- Exercise -
Write out the stretch of lines below that begins at the line with "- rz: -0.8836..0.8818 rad" and ends at the line with "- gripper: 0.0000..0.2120", including both, exactly as given and nothing more.

-------- Given data --------

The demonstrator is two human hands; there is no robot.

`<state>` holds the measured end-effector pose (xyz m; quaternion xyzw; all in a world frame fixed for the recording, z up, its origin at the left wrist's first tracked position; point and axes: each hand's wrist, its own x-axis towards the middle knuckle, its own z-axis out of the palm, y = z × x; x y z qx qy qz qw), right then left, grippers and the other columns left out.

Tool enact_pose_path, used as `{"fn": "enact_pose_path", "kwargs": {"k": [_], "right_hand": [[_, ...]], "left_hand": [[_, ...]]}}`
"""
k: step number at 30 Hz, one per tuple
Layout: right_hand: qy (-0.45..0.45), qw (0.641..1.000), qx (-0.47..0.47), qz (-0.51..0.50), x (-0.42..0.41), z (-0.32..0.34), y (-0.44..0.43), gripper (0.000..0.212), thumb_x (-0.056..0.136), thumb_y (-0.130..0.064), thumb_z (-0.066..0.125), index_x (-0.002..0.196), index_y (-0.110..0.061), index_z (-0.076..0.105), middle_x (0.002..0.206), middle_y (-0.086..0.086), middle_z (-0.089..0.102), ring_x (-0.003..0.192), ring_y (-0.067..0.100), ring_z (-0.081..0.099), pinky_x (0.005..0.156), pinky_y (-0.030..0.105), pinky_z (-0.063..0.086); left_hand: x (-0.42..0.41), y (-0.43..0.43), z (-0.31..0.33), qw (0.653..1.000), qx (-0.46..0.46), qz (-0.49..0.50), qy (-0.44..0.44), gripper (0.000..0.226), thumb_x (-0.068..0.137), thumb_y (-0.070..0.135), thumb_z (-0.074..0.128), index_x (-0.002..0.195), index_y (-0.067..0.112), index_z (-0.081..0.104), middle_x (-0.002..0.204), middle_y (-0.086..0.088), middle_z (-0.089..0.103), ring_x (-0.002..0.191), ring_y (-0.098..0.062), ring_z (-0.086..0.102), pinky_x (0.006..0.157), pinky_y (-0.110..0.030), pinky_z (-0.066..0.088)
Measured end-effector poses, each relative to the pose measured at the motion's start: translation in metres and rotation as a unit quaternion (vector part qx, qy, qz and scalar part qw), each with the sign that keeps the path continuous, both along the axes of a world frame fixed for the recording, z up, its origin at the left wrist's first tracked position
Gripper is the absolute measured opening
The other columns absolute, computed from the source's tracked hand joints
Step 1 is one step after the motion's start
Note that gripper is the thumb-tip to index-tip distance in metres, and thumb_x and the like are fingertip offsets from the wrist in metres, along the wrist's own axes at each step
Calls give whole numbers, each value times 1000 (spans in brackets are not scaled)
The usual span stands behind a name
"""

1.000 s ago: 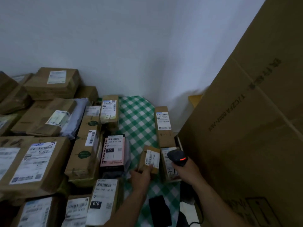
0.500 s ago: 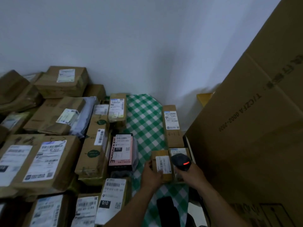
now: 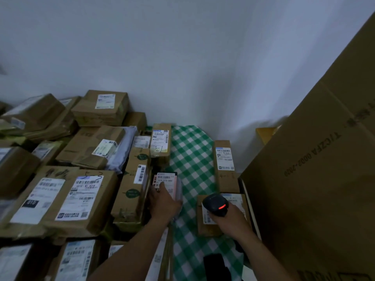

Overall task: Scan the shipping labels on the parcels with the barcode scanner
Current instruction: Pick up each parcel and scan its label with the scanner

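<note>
The left hand [image 3: 164, 201] lies on the near end of the pink-labelled parcel [image 3: 169, 180], with one finger stretched flat across the label. Whether the thumb and the other fingers hook round the parcel's edges I cannot tell. Its forearm comes in from 6 o'clock, back of the hand up.

The parcel looks small, flat and light. Clear plastic wrap bulges along its right side, so it is probably slick and a little soft there. The better hold would be across the stiffer long sides at the near end, thumb on one and fingers on the other. That would leave the barcode at the far end uncovered.

At 3 o'clock from that hand, the right hand [image 3: 230, 219] is wrapped round the handle of the barcode scanner [image 3: 215, 203]. The scanner's head points toward 11 o'clock and its red lamp is lit. It hangs over a small brown box [image 3: 205, 228] on the green-checked surface [image 3: 190, 157].

A long narrow box [image 3: 225, 183] lies at 12 o'clock from the small one. The stacked parcels [image 3: 77, 191] fill the 9 o'clock side, and a large carton [image 3: 316, 179] fills the 3 o'clock side.
</note>
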<state>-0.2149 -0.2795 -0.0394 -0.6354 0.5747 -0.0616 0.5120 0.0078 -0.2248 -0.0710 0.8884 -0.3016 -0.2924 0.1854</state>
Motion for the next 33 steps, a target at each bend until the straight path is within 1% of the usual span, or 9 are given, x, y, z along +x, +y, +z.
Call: {"fn": "enact_pose_path", "kwargs": {"k": [2,5,10,16,19,22,25,30,33], "right_hand": [[0,1000,-5,3,0,0,0,21,89,-30,79,104,-36,66,99,-12,72,89,-1,65,75,24,51],[-7,1000,-5,-4,0,1,1,22,89,-30,80,105,-37,66,100,-13,73,91,-1,66,80,27,53],[-21,1000,7,-19,-2,1,3,28,89,-30,80,113,-33,66,102,-12,72,86,-7,63,64,15,44],[-35,999,-6,-24,-4,13,-2,27,89,-28,79,110,-37,64,109,-7,73,90,-2,64,72,22,50],[-45,998,-18,-35,-6,21,-3,32,88,-30,80,114,-38,63,113,-8,72,100,7,66,79,27,51],[-86,994,-12,-64,-10,34,-2,34,91,-31,78,122,-30,64,108,-7,73,91,6,68,70,24,50],[-149,982,-3,-118,-14,51,4,32,92,-29,77,121,-30,62,104,-6,75,79,2,73,72,29,55],[-222,958,-54,-173,-14,68,10,49,86,-26,83,131,-31,63,117,-10,73,107,11,70,93,43,60],[-242,953,-69,-169,-14,76,13,62,75,-29,91,131,-26,65,119,-7,74,111,13,70,97,45,59]], "left_hand": [[0,-6,-4,1000,23,3,3,126,79,53,80,162,22,-9,168,-16,-6,154,-39,4,123,-55,22],[-1,-11,-2,999,13,38,-10,133,74,47,85,161,22,-13,164,-19,10,151,-40,14,122,-53,20],[-6,-12,-3,996,15,86,29,133,70,39,90,161,22,-6,160,-17,11,147,-40,22,118,-54,29],[-6,-2,-2,993,-15,95,72,132,76,32,89,162,21,-10,159,-17,23,145,-37,32,114,-51,37],[-13,1,12,985,-102,111,80,124,70,38,91,160,29,6,148,-9,38,135,-33,44,108,-48,45],[-24,5,39,961,-232,123,84,113,57,58,91,147,42,23,136,4,51,124,-21,53,100,-49,51],[-41,15,60,934,-313,107,138,97,56,37,98,128,47,33,123,16,56,114,-5,56,88,-32,54],[-74,25,69,905,-339,65,247,75,58,23,101,118,32,56,110,11,70,100,-2,69,77,-36,65],[-92,27,68,915,-324,25,239,83,50,48,102,121,34,60,114,5,71,105,-12,71,79,-36,64]]}}
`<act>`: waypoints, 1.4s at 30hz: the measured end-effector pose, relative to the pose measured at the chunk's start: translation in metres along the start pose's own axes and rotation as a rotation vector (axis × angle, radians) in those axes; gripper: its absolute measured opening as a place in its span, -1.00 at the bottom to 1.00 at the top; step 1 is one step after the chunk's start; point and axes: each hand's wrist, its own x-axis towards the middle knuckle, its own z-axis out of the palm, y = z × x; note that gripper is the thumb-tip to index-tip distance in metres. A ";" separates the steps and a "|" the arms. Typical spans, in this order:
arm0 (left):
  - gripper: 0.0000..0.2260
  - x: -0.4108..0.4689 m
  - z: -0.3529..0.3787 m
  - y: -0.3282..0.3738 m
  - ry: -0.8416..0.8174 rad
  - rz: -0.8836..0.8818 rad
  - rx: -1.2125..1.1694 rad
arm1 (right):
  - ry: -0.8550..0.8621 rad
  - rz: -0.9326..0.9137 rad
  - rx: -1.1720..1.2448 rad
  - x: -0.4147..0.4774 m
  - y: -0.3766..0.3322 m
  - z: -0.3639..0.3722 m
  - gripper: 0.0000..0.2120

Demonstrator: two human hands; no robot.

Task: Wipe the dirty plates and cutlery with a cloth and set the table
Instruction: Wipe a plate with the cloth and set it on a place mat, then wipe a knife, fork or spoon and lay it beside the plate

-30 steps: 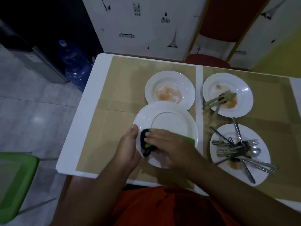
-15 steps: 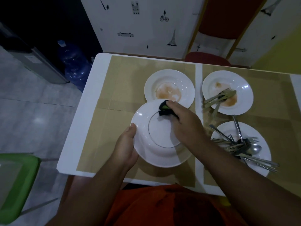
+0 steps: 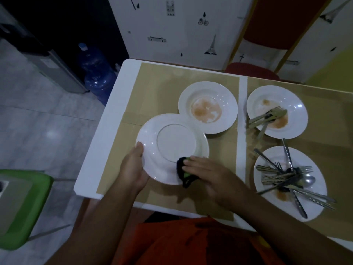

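My left hand (image 3: 133, 169) grips the left rim of a white plate (image 3: 170, 144), which is tilted above the table with its underside toward me. My right hand (image 3: 212, 176) presses a dark cloth with a green side (image 3: 183, 171) against the plate's near right rim. Behind it lies a stained plate (image 3: 208, 107). At the right, a second stained plate (image 3: 277, 111) carries a fork and knife (image 3: 267, 118). Nearer me, a third plate (image 3: 290, 182) holds a pile of cutlery (image 3: 288, 178).
The white table (image 3: 107, 134) has tan placemats (image 3: 162, 92) on it. A green stool (image 3: 21, 207) stands on the floor at my left. A blue water bottle (image 3: 95, 73) sits beyond the table's far left corner, and a red chair (image 3: 252, 70) behind the far edge.
My right hand swept the cloth from the plate's near rim up to its far edge, then back down to the near right rim. The left hand kept holding the plate.
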 end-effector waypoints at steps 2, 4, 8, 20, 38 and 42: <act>-0.73 -0.004 -0.010 0.017 0.034 0.166 0.106 | 0.075 0.168 0.102 0.000 0.003 0.000 -0.41; -0.77 -0.011 -0.016 0.037 0.084 0.352 0.289 | 0.141 0.293 0.191 0.007 0.003 -0.002 -0.46; -0.77 -0.029 -0.023 0.065 0.116 0.729 0.685 | 0.142 0.482 0.275 0.027 0.000 0.001 -0.56; -0.68 0.005 -0.086 0.001 -0.015 1.189 1.537 | 0.063 0.541 0.137 0.056 0.012 0.043 -0.60; -0.51 0.015 -0.127 -0.059 -0.141 0.867 1.810 | -0.138 0.368 -0.222 0.030 0.018 0.096 -0.33; -0.54 0.011 -0.128 -0.063 -0.140 0.909 1.805 | -0.116 0.356 -0.217 0.029 0.018 0.101 -0.35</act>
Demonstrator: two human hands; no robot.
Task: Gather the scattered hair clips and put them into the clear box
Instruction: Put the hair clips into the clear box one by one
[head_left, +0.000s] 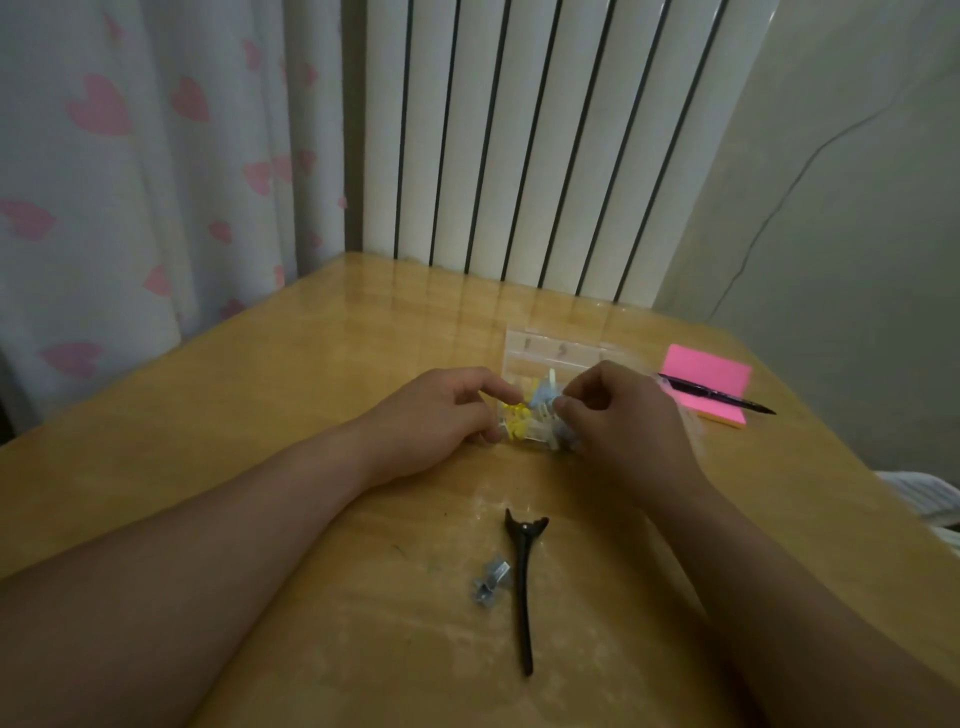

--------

- Exercise response -
  - rz: -0.8836..0.8818 rad
  - rx: -1.2125..1.1694 rad
arm1 (right):
  - ry: -0.8550..0.8621 rad
  - rz: -0.9326..0.9137 rad
  - rx: -1.1720..1.2448 rad
  - x: -0.4147..0.4774 m
  - y: -0.3766..0.3322 m
  - z: -0.3639..0.3722 m
  - gripper: 0.0000..0.2120

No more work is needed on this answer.